Artık teorileri geride bırakıp doğrudan sizden söz edelim: Yaşadıklarınızın nedeni büyü korkunuz yüzünden beyninizdeki bir alanın aktive olmasından başka bir şey değildir. Astralda, ya da kitaplarda gizli, onlar okununca içinden çıkıp insanları rahatsız eden cinler yoktur. :) Uğursuz kitap, uğursuz eşya kavramı SADECE içinde yaşanan kültürde “uğursuz kitap, uğursuz eşya” kavramı VARSA etkindir (vardır). Uğursuz bir kitabı, ya da eşyayı, bu kültürden olmayan birine, diyelim bir Afrika yerlisinin yatağına döşek yapsanız yerli gece boyunca horlaya-pırtlaya uyur. Aynı yerliye kabile büyücüsü kitap ya da eşyanın uğursuzluğundan söz ettiğinde -eğer yerli büyücüye inanıyorsa- yerlinin canını sıkacak olaylar silsilesi yerliye dünyayı dar etmek adına yola koyulurlar. Büyü, ataerkil dinlerin bulunmadığı kültürlerde yasak değil, şifa aracıdır (örneğin eski türk kavimlerinde şaman büyü ile iyileştirir). Bu yüzden o ortamlarda ilgili kitapları okuyan kimsenin başına da terslik gelmez. ;-)

Lütfen evreni -içinde eli mızraklı, keçi kafalı- cinlerin cirit attığı bir yer değil, bir dolu parçacığın var olup kaybolduğu, bunlar birbiri ile çarpışınca bazı gerçekliklerin oluştuğu (Hadron Collider’da yaptıkları sadece budur), bu gerçekliklerin bilincinin OLMADIĞI, bu gerçekliklerin SADECE beyniniz ile kontak sonrası aktive oldukları (giderek bilinç kazandıkları), beyninizde korku/kaygı/acı/elem/öfke hırs yoksa, çok da güzel şeyleri var edecek varlıkların yaratılabileceği bir alem olarak görün.
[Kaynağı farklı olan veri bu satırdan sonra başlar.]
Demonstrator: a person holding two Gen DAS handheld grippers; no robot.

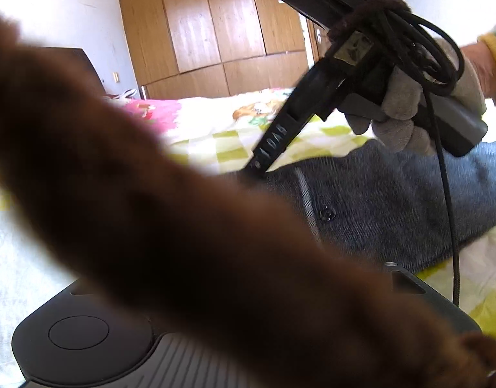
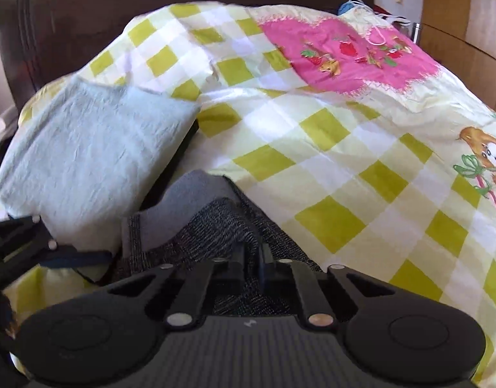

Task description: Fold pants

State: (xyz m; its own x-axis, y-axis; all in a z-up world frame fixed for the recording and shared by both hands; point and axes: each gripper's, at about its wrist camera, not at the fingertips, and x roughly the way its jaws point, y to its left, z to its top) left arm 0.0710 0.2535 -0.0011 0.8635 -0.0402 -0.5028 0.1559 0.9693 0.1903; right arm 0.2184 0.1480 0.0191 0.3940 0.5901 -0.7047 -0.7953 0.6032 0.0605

Sözlerimize destek olan bilimsel bilgiler henüz 1920lerde ortaya çıktılar, katlanarak büyümeye başladılar. Sistemimizi dayadığımız bilgilerin bazılarının geçmişi ise sadece 1990lı yıllara (hatta biri 2013’e) dayalı! Yani (gerçekte 10.000 yıl, ama 6.000 yıl diyelim) 6.000 yıllık insanlık tarihi geçmişinde ilk kez ortaya çıkan temel gerçeklerin döneminde yaşarken -çağdaş ortamın beyin yapısına göre- “kuş beyinli” kalan eski insanların, af edersiniz, saçmalamaları ile yaşayarak kendi cehenneminizi hazırlamayın.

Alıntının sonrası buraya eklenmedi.